• [TASK DIRECTIONS]: Isolate every line in the records below with "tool" in it.
*** DATA Section Begins ***
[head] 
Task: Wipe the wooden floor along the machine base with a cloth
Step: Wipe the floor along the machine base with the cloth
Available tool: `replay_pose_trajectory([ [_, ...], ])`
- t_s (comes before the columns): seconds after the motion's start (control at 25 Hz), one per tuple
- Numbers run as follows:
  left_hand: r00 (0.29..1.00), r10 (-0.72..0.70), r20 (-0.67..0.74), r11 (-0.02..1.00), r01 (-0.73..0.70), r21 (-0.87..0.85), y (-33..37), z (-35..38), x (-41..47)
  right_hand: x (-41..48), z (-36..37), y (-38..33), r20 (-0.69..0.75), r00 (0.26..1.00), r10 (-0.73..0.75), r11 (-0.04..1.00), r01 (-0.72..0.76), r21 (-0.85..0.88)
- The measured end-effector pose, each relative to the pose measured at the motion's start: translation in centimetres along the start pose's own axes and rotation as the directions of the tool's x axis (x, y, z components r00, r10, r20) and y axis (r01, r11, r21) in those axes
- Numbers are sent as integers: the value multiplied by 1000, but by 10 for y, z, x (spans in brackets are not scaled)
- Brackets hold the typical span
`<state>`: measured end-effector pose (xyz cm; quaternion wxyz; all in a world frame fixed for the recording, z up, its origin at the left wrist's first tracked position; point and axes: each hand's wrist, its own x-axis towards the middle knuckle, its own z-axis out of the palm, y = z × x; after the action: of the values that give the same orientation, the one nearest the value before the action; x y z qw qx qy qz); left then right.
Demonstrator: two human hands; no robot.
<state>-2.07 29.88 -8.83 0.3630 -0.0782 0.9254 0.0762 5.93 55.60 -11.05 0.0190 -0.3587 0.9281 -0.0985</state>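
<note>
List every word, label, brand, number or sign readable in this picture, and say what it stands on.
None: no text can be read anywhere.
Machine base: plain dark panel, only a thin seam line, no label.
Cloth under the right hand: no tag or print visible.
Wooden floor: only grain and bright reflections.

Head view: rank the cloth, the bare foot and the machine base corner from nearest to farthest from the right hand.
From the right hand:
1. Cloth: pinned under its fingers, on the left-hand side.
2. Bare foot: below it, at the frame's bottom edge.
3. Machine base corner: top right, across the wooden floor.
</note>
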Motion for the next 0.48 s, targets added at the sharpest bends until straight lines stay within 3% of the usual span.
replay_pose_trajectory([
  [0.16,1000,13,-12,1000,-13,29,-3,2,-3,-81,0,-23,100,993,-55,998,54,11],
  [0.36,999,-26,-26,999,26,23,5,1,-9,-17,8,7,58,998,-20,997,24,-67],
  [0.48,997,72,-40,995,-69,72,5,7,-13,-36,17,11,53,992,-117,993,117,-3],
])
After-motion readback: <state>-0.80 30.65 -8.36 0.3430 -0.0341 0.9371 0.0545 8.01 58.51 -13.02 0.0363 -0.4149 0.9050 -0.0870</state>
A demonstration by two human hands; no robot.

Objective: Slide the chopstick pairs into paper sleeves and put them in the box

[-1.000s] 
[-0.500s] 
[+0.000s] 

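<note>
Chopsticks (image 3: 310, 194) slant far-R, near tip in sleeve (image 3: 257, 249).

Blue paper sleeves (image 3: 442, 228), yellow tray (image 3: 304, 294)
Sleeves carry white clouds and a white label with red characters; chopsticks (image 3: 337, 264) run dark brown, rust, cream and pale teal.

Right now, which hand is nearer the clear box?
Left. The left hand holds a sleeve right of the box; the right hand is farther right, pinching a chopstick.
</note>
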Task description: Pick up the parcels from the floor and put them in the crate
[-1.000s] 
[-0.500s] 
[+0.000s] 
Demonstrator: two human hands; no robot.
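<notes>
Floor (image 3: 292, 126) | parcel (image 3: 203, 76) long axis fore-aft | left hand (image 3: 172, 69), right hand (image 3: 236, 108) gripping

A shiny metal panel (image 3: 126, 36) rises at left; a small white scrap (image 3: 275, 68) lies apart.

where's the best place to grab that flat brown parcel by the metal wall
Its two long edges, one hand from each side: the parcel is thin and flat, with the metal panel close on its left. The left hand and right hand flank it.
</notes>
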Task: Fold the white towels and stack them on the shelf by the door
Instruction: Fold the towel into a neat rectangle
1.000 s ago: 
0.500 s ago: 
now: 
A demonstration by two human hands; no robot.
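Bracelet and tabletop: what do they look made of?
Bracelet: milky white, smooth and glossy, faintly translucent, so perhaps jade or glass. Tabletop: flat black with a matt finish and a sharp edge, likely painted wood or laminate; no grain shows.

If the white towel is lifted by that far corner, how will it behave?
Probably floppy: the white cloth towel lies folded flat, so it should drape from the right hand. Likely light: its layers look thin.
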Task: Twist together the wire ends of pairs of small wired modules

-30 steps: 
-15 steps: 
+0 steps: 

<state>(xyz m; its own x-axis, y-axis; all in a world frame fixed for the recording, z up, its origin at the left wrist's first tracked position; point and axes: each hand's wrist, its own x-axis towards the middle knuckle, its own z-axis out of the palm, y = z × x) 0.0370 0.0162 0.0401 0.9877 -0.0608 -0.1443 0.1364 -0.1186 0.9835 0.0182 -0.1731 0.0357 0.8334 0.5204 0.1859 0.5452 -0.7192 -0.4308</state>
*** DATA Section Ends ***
• [ANSWER BOX]:
Available tool: `replay_pose_trajectory([ [_, ...], ])`
- The measured end-effector pose, each relative to the pose measured at the motion's start: translation in centimetres along the start pose's own axes and rotation as the directions of the tool's x axis (x, y, z components r00, r10, r20) and y axis (r01, r11, r21) in those axes

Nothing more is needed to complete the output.